PROMPT:
Pull out every line below containing the word "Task".

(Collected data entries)
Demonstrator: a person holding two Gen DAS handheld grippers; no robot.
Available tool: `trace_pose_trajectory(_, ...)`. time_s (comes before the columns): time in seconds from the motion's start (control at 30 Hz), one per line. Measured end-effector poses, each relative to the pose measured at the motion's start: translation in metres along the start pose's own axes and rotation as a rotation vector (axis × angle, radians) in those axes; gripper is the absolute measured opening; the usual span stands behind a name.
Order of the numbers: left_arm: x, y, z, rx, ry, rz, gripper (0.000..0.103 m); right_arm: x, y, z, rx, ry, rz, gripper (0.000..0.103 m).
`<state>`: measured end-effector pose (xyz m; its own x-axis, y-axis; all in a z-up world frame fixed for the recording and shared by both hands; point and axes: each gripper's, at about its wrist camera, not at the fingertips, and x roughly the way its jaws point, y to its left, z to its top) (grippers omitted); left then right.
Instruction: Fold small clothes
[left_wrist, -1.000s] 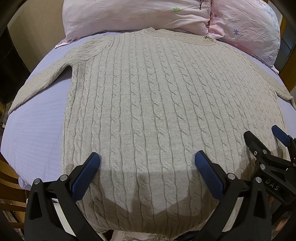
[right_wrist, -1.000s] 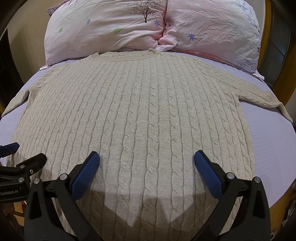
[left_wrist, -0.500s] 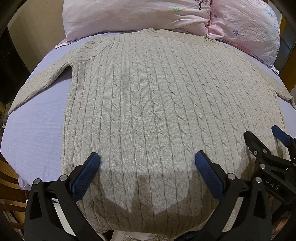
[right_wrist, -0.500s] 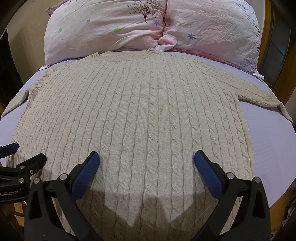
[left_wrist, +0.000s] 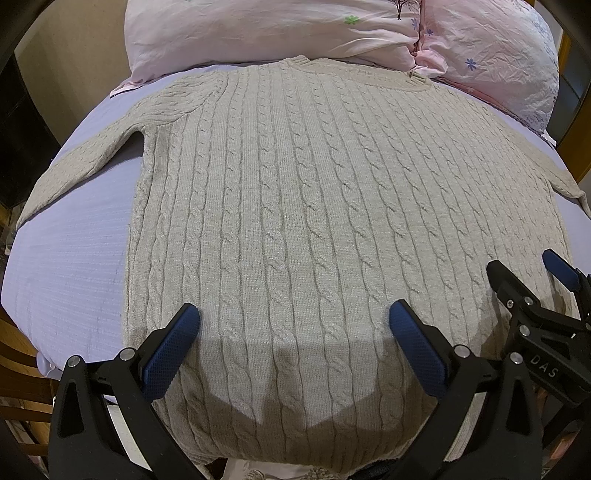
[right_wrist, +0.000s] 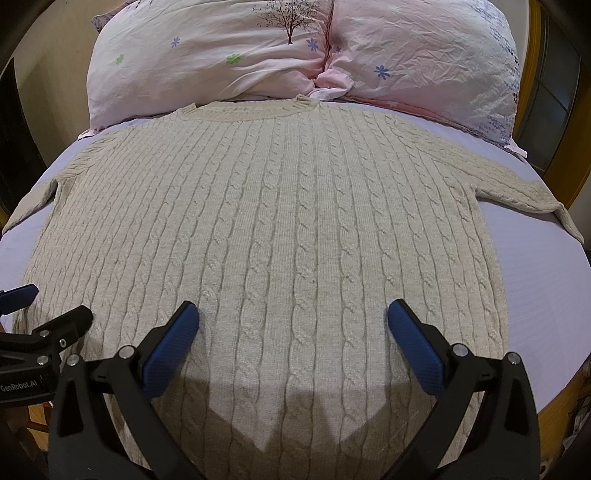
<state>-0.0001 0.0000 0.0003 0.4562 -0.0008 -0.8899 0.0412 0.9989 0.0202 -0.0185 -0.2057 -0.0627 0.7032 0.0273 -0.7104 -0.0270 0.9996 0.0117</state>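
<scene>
A beige cable-knit sweater (left_wrist: 314, 206) lies flat and spread out on a lilac bed sheet (left_wrist: 70, 266), neckline far, hem near; it also shows in the right wrist view (right_wrist: 280, 229). Both sleeves stretch out sideways. My left gripper (left_wrist: 293, 332) is open and empty above the hem's left half. My right gripper (right_wrist: 291, 328) is open and empty above the hem's right half. Each gripper shows at the edge of the other's view: the right one in the left wrist view (left_wrist: 532, 284), the left one in the right wrist view (right_wrist: 48, 306).
Two pink flowered pillows (right_wrist: 207, 55) (right_wrist: 424, 62) lie just beyond the neckline. A wooden bed frame (right_wrist: 532, 92) runs along the right side. The sheet (right_wrist: 543, 258) lies bare beside the sweater. Wooden slats (left_wrist: 18, 369) show at the near left.
</scene>
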Motion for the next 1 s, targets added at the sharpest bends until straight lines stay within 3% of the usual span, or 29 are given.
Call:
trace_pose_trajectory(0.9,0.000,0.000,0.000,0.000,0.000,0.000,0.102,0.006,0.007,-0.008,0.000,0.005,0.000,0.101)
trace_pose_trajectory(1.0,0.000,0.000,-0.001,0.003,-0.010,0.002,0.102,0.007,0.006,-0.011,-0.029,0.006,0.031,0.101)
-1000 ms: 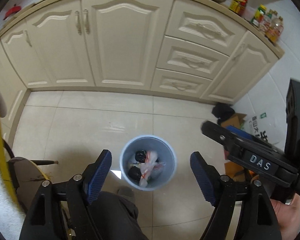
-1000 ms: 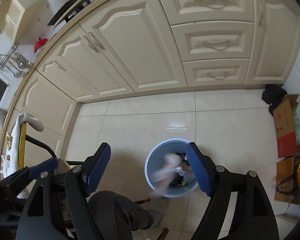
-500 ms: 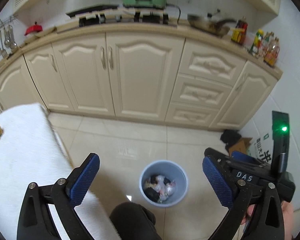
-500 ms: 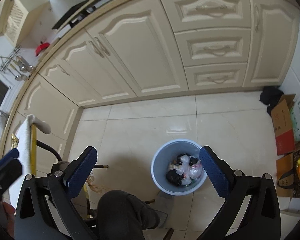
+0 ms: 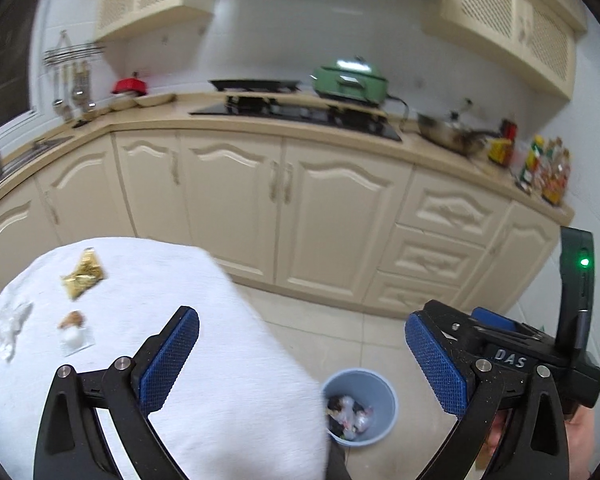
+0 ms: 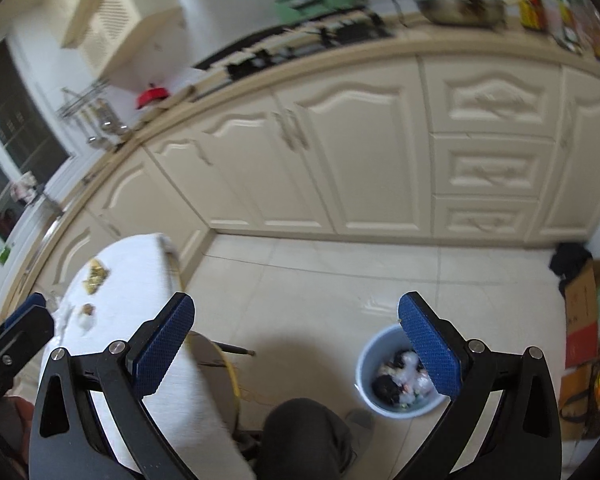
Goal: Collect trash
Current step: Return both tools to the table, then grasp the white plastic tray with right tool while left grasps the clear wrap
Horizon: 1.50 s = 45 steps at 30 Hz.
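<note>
- Kitchen, trash run: both claws hang released over a white-clothed table [image 5: 220,360] and a blue bin [image 5: 360,408] on the tile floor.
- L gripper [image 5: 302,364]: jaws spread wide, nothing btwn the blue pads. R gripper [image 6: 296,346]: same, wide apart and empty.
- Trash left to collect sits on the cloth, all at the table's left part: a gold wrapper [image 5: 83,276], a brown scrap on a clear wrapper [image 5: 74,330], and crumpled clear plastic [image 5: 10,320] at the far-left edge.
- Key relation: from the L claw, the pieces lie ahead and to the left, on the table; the bin sits low, btwn the L claw's pads but nearer the right one. Judgement: L hand is the nearer one; the R claw looks mostly at floor and bin, w/ the table off to its left.
- Gold wrapper's long axis runs diagonally, top pointing away from the camera; judged, the jaws would need to turn to close across its narrow side.
- Bin already holds bagged waste: dark and pale lumps; contents too small to name.
- Hard to read: both views are motion-blurred; the clear plastic blends into the white cloth, and its edges are unclear. R claw's right pad covers part of the bin rim in the R view. Table's near edge is cut off by the frame. The person's dark-clad knee [image 6: 300,432] shows beside the bin.
</note>
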Tool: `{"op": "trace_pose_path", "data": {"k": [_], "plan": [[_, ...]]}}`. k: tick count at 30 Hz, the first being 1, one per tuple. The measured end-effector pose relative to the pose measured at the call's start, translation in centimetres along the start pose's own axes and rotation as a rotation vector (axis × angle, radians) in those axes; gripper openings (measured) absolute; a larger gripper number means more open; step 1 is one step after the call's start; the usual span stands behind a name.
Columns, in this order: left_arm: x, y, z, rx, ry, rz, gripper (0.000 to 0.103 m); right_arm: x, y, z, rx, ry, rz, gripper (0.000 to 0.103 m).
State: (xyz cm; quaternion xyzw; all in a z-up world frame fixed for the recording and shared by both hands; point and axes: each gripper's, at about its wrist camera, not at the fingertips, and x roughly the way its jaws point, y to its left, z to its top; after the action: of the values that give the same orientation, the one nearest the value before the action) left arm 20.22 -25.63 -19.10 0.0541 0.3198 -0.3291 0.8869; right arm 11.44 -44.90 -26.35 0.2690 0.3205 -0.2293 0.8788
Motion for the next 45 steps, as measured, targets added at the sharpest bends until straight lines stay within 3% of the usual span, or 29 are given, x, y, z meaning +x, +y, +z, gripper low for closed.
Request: {"op": "trace_pose_path", "data": {"k": [14, 22, 27, 34, 45], "plan": [[-14.0, 8.0, -5.7, -0.156, -0.148, 0.185, 0.102, -2.0, 15.1, 0.4, -0.213, -0.083, 0.150, 0.103], [-19.3, 11.5, -9.4, -0.242, -0.161, 0.290, 0.102, -1.1, 22.7, -1.2, -0.341, -0.067, 0.221, 0.103], [-21.0, 13.1, -9.7, -0.264, -0.159, 0.353, 0.102, -0.3, 26.5, -2.1, -0.406, -0.050, 0.257, 0.103], [-19.5, 15.8, -9.1, -0.302, -0.118, 0.428, 0.102, 2.9, 30.6, -4.3, -0.498, 0.024, 0.252, 0.103], [-11.9, 21.2, -6.3, -0.324, 0.013, 0.471, 0.102, 10.8, 33.2, -7.5, -0.553, 0.188, 0.226, 0.103]]}}
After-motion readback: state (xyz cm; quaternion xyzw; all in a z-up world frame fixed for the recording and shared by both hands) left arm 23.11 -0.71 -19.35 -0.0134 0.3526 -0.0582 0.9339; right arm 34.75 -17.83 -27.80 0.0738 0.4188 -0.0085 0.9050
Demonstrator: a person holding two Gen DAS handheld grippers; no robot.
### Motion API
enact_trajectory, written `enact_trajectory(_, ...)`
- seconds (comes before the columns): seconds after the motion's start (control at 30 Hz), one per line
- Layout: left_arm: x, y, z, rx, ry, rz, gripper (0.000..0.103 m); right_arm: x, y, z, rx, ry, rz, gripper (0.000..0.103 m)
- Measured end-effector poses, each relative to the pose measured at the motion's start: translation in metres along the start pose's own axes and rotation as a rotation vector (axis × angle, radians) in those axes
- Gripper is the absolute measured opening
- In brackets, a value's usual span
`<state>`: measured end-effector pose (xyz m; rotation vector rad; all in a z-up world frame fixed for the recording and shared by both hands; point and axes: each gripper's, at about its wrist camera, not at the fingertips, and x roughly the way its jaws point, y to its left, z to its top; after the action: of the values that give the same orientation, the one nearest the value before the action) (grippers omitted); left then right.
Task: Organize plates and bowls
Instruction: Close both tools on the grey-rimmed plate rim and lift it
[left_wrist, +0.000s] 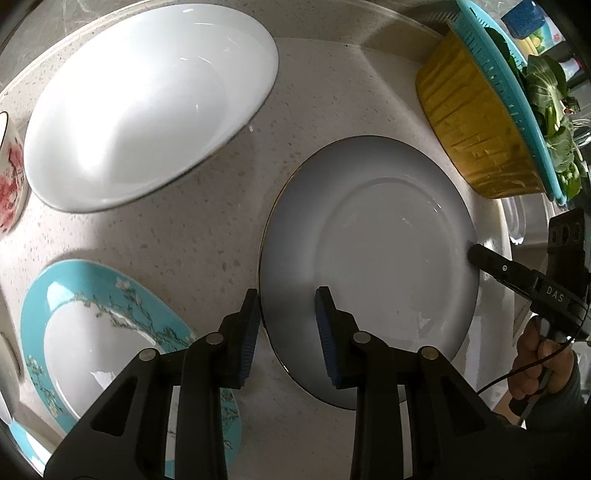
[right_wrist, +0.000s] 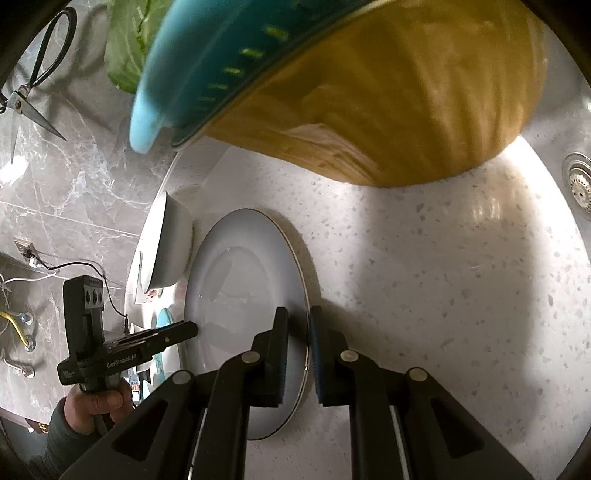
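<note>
Blue pads of your right gripper (right_wrist: 295, 354) straddle the grey plate (right_wrist: 240, 295) rim, not yet clamped; your left gripper (left_wrist: 288, 332) stands open across the opposite edge. Close both squarely before lifting from the speckled counter (right_wrist: 424, 277), clear of the white bowl (left_wrist: 147, 107).

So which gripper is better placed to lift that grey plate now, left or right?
Probably right. The right gripper has its fingers on either side of the grey plate's rim, nearly shut on it. The left gripper also straddles the rim but gapes wide.
</note>
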<state>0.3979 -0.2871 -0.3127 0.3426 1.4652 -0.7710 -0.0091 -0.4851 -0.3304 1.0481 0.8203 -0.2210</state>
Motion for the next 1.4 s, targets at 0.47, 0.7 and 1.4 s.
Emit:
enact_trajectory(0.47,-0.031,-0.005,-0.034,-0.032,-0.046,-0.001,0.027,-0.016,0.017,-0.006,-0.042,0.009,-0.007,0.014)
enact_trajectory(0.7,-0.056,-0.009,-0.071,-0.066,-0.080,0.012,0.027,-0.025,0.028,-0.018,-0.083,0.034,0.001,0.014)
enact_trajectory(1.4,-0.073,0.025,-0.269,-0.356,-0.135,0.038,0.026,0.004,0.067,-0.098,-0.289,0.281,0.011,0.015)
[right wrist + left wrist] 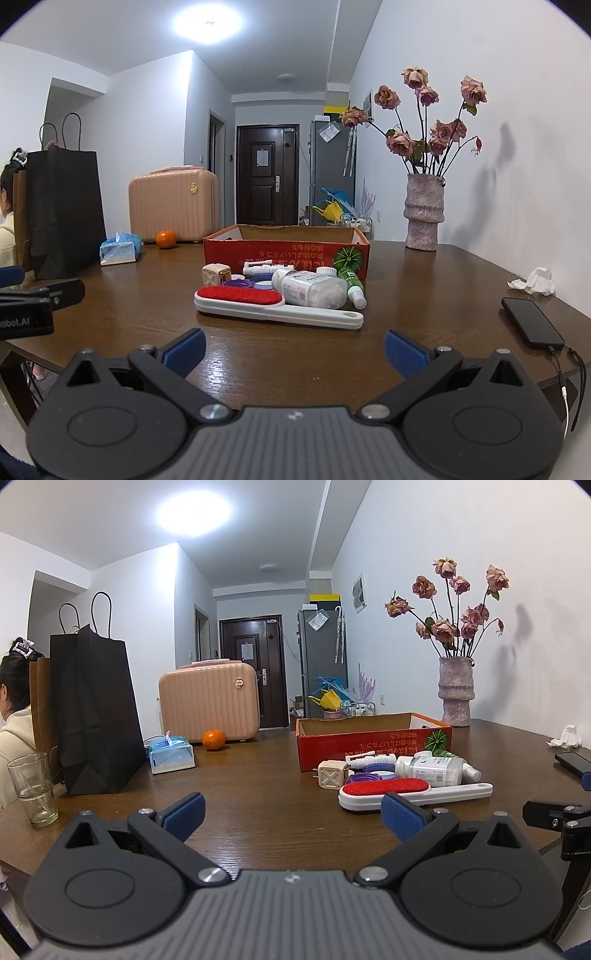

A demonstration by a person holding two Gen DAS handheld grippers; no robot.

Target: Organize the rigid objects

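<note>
Both tools hang low over the near edge of the brown bench [295, 354], each with its blue-padded jaws spread wide and nothing between them: the left tool [291, 812] and the right tool [295, 345]. Ahead of them a small heap of things lies in front of the red cardboard box [258, 251], which stands open-topped. Nearest is the white lint brush [277, 310] with its red pad, lying flat. Just behind it rest a white pill bottle [314, 290] on its side, a green spray bottle [351, 284], some purple rings [240, 283] and a beige cube charger [214, 275]. A phone [532, 323] lies well off to the right, near a crumpled tissue [535, 282].
</note>
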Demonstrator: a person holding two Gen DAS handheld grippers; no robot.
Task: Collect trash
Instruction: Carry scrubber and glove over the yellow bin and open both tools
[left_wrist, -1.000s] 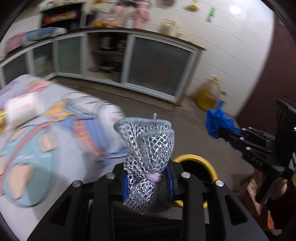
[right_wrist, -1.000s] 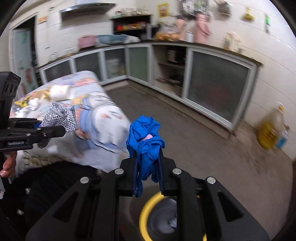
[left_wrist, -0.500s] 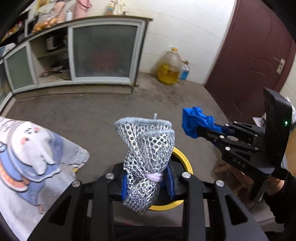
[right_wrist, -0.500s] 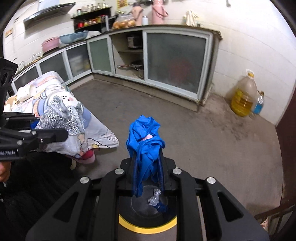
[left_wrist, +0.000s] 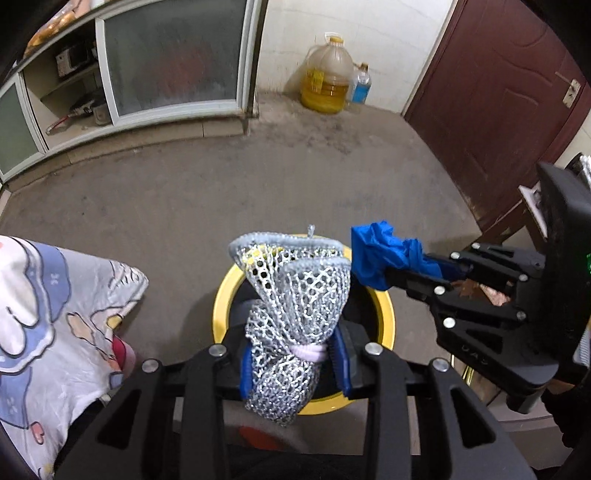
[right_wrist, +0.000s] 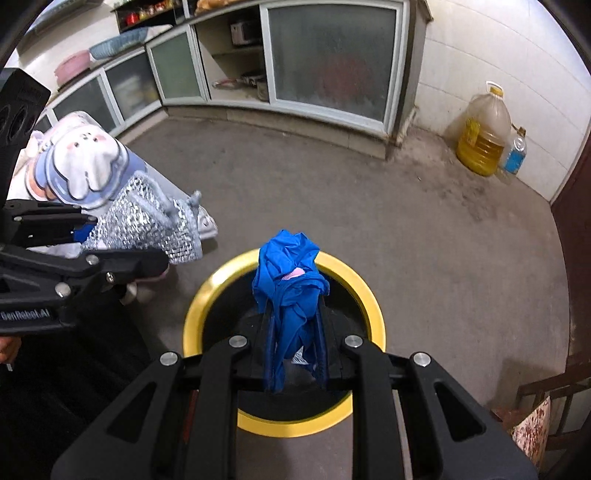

WORKED SOLUTION:
Task: Organize plates and bowls
Task: Collect trash

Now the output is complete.